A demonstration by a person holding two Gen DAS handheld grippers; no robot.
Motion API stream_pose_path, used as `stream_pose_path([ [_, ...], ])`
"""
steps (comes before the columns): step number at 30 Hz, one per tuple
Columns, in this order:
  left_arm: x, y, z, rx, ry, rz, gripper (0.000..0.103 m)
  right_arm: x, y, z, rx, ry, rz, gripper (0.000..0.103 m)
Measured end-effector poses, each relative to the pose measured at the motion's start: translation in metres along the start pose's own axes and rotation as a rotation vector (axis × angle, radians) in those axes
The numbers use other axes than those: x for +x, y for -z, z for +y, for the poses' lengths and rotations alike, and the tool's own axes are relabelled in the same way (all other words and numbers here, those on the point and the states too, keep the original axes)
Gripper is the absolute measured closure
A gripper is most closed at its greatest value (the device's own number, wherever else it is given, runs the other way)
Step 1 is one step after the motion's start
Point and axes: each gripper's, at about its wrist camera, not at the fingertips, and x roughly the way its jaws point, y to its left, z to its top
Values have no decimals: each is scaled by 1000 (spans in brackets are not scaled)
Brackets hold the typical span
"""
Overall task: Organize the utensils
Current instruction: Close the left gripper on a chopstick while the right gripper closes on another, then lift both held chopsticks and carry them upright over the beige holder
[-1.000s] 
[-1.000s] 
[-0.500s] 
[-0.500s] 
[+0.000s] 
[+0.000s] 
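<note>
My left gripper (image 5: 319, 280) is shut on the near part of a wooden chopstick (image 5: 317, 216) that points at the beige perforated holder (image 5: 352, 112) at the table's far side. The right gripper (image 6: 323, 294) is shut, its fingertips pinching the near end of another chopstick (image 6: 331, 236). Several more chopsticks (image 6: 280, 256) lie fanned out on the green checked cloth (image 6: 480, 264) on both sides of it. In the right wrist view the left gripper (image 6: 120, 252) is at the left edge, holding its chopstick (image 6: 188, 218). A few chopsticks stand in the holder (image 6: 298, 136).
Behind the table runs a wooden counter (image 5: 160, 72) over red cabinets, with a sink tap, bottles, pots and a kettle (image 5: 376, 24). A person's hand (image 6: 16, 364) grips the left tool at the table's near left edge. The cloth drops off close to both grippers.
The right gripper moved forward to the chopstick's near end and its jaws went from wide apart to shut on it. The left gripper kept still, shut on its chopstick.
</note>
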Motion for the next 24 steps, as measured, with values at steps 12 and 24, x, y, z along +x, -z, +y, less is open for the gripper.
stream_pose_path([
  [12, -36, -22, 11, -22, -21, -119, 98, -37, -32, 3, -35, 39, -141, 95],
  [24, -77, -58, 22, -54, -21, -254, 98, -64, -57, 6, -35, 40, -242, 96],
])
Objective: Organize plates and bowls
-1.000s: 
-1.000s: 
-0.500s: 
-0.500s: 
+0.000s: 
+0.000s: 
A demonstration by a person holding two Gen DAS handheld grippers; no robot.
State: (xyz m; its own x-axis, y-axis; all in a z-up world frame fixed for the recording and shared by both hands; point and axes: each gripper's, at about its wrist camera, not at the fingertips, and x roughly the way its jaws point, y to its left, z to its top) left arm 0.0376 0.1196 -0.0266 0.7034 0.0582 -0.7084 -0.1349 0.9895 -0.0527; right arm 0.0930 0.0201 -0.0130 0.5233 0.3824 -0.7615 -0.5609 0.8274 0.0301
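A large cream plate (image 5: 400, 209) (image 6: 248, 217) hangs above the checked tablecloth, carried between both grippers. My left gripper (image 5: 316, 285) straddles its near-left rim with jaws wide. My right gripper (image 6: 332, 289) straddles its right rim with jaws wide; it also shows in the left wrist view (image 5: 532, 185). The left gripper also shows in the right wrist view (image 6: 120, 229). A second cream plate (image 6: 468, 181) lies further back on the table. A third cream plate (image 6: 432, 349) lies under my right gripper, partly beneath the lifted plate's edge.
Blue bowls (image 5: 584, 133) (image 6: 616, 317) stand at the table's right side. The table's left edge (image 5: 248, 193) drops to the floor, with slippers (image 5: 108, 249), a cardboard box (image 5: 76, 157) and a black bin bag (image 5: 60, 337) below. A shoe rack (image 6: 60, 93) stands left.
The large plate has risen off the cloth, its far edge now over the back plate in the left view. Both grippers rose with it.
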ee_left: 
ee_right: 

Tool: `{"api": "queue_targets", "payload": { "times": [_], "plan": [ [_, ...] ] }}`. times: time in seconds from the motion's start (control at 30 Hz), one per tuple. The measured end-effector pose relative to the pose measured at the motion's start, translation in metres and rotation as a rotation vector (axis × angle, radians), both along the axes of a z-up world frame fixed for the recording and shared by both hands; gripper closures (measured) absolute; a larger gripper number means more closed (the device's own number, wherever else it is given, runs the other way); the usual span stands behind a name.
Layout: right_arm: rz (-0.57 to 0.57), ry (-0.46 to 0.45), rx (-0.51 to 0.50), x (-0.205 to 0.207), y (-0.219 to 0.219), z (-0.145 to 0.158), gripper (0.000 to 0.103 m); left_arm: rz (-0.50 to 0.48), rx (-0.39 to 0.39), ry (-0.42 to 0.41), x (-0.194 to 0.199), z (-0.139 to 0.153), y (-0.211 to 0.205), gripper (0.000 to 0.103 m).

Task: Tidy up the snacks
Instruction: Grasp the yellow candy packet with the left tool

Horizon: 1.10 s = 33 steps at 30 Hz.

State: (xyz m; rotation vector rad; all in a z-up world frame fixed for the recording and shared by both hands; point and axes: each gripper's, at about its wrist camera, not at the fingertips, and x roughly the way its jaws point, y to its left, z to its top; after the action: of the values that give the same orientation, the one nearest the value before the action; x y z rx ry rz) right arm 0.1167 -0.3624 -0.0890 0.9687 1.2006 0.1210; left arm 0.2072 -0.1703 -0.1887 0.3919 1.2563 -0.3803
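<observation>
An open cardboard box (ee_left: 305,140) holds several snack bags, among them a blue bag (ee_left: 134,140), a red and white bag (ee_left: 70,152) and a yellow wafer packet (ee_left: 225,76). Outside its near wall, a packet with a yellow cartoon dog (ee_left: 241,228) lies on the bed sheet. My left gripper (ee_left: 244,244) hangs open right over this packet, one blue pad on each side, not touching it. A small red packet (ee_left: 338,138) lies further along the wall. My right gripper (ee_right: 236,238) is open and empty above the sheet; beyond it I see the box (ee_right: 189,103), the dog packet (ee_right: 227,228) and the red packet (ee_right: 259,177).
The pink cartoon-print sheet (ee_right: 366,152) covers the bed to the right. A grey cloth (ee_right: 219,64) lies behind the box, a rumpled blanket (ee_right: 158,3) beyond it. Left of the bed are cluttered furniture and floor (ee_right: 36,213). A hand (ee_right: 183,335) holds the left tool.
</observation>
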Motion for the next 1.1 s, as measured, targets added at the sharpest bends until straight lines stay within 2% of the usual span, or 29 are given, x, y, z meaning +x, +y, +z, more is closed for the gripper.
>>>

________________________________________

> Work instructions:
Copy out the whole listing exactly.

> Response box:
A demonstration by a person holding two Gen DAS handheld grippers; no robot.
Motion API stream_pose_path, used as `stream_pose_path([ [_, ...], ])`
"""
steps (comes before the columns): step number at 30 Hz, one per tuple
Columns, in this order:
  left_arm: x, y, z, rx, ry, rz, gripper (0.000..0.103 m)
  right_arm: x, y, z, rx, ry, rz, gripper (0.000..0.103 m)
Measured end-effector poses, each relative to the pose measured at the motion's start: translation in metres along the start pose's own axes and rotation as a rotation vector (axis × angle, radians) in those axes
The numbers use other axes than those: x for +x, y for -z, z for +y, for the poses' lengths and rotations alike, and the tool's own axes are relabelled in the same way (all other words and numbers here, those on the point and the states too, keep the original axes)
Gripper is the absolute measured closure
A gripper is most closed at its greatest value (the device's own number, wherever else it is given, runs the other way)
Step 1 is one step after the motion's start
Point and axes: each gripper's, at about its wrist camera, not at the fingertips, and x roughly the way its jaws point, y to its left, z to its top
Values have no decimals: each is scaled by 1000 (spans in brackets are not scaled)
Brackets hold the typical span
"""
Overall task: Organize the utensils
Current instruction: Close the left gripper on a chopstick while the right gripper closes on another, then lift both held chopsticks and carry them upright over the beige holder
[-1.000s] 
[-1.000s] 
[-0.500s] 
[-0.500s] 
[+0.000s] 
[+0.000s] 
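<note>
My left gripper (image 5: 319, 280) is shut on the near part of a wooden chopstick (image 5: 317, 216) that points at the beige perforated holder (image 5: 352, 112) at the table's far side. The right gripper (image 6: 323, 294) is shut, its fingertips pinching the near end of another chopstick (image 6: 331, 236). Several more chopsticks (image 6: 280, 256) lie fanned out on the green checked cloth (image 6: 480, 264) on both sides of it. In the right wrist view the left gripper (image 6: 120, 252) is at the left edge, holding its chopstick (image 6: 188, 218). A few chopsticks stand in the holder (image 6: 298, 136).
Behind the table runs a wooden counter (image 5: 160, 72) over red cabinets, with a sink tap, bottles, pots and a kettle (image 5: 376, 24). A person's hand (image 6: 16, 364) grips the left tool at the table's near left edge. The cloth drops off close to both grippers.
The right gripper moved forward to the chopstick's near end and its jaws went from wide apart to shut on it. The left gripper kept still, shut on its chopstick.
</note>
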Motion for the next 24 steps, as measured, with values at steps 12 and 24, x, y, z along +x, -z, +y, less is open for the gripper.
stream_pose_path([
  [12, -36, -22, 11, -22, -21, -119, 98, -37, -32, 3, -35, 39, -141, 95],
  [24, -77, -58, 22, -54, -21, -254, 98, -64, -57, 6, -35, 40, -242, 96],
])
Objective: Organize plates and bowls
-1.000s: 
-1.000s: 
-0.500s: 
-0.500s: 
+0.000s: 
+0.000s: 
A demonstration by a person holding two Gen DAS handheld grippers; no robot.
State: (xyz m; its own x-axis, y-axis; all in a z-up world frame fixed for the recording and shared by both hands; point and axes: each gripper's, at about its wrist camera, not at the fingertips, and x roughly the way its jaws point, y to its left, z to its top) left arm 0.0376 0.1196 -0.0266 0.7034 0.0582 -0.7084 -0.1349 0.9895 -0.0527; right arm 0.0930 0.0201 -0.0130 0.5233 0.3824 -0.7615 -0.5609 0.8274 0.0301
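A large cream plate (image 5: 400, 209) (image 6: 248, 217) hangs above the checked tablecloth, carried between both grippers. My left gripper (image 5: 316, 285) straddles its near-left rim with jaws wide. My right gripper (image 6: 332, 289) straddles its right rim with jaws wide; it also shows in the left wrist view (image 5: 532, 185). The left gripper also shows in the right wrist view (image 6: 120, 229). A second cream plate (image 6: 468, 181) lies further back on the table. A third cream plate (image 6: 432, 349) lies under my right gripper, partly beneath the lifted plate's edge.
Blue bowls (image 5: 584, 133) (image 6: 616, 317) stand at the table's right side. The table's left edge (image 5: 248, 193) drops to the floor, with slippers (image 5: 108, 249), a cardboard box (image 5: 76, 157) and a black bin bag (image 5: 60, 337) below. A shoe rack (image 6: 60, 93) stands left.
The large plate has risen off the cloth, its far edge now over the back plate in the left view. Both grippers rose with it.
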ee_left: 
ee_right: 

Tool: `{"api": "queue_targets", "payload": { "times": [_], "plan": [ [_, ...] ] }}`. times: time in seconds from the motion's start (control at 30 Hz), one per tuple. The measured end-effector pose relative to the pose measured at the motion's start, translation in metres and rotation as a rotation vector (axis × angle, radians), both along the axes of a z-up world frame fixed for the recording and shared by both hands; gripper closures (measured) absolute; a larger gripper number means more closed (the device's own number, wherever else it is given, runs the other way); the usual span stands behind a name.
Layout: right_arm: rz (-0.57 to 0.57), ry (-0.46 to 0.45), rx (-0.51 to 0.50), x (-0.205 to 0.207), y (-0.219 to 0.219), z (-0.145 to 0.158), gripper (0.000 to 0.103 m); left_arm: rz (-0.50 to 0.48), rx (-0.39 to 0.39), ry (-0.42 to 0.41), x (-0.194 to 0.199), z (-0.139 to 0.153), y (-0.211 to 0.205), gripper (0.000 to 0.103 m).

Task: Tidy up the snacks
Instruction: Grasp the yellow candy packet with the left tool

Horizon: 1.10 s = 33 steps at 30 Hz.

State: (xyz m; rotation vector rad; all in a z-up world frame fixed for the recording and shared by both hands; point and axes: each gripper's, at about its wrist camera, not at the fingertips, and x roughly the way its jaws point, y to its left, z to its top; after the action: of the values that give the same orientation, the one nearest the value before the action; x y z rx ry rz) right arm 0.1167 -0.3624 -0.0890 0.9687 1.2006 0.1210; left arm 0.2072 -0.1703 -0.1887 0.3919 1.2563 -0.3803
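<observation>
An open cardboard box (ee_left: 305,140) holds several snack bags, among them a blue bag (ee_left: 134,140), a red and white bag (ee_left: 70,152) and a yellow wafer packet (ee_left: 225,76). Outside its near wall, a packet with a yellow cartoon dog (ee_left: 241,228) lies on the bed sheet. My left gripper (ee_left: 244,244) hangs open right over this packet, one blue pad on each side, not touching it. A small red packet (ee_left: 338,138) lies further along the wall. My right gripper (ee_right: 236,238) is open and empty above the sheet; beyond it I see the box (ee_right: 189,103), the dog packet (ee_right: 227,228) and the red packet (ee_right: 259,177).
The pink cartoon-print sheet (ee_right: 366,152) covers the bed to the right. A grey cloth (ee_right: 219,64) lies behind the box, a rumpled blanket (ee_right: 158,3) beyond it. Left of the bed are cluttered furniture and floor (ee_right: 36,213). A hand (ee_right: 183,335) holds the left tool.
</observation>
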Motion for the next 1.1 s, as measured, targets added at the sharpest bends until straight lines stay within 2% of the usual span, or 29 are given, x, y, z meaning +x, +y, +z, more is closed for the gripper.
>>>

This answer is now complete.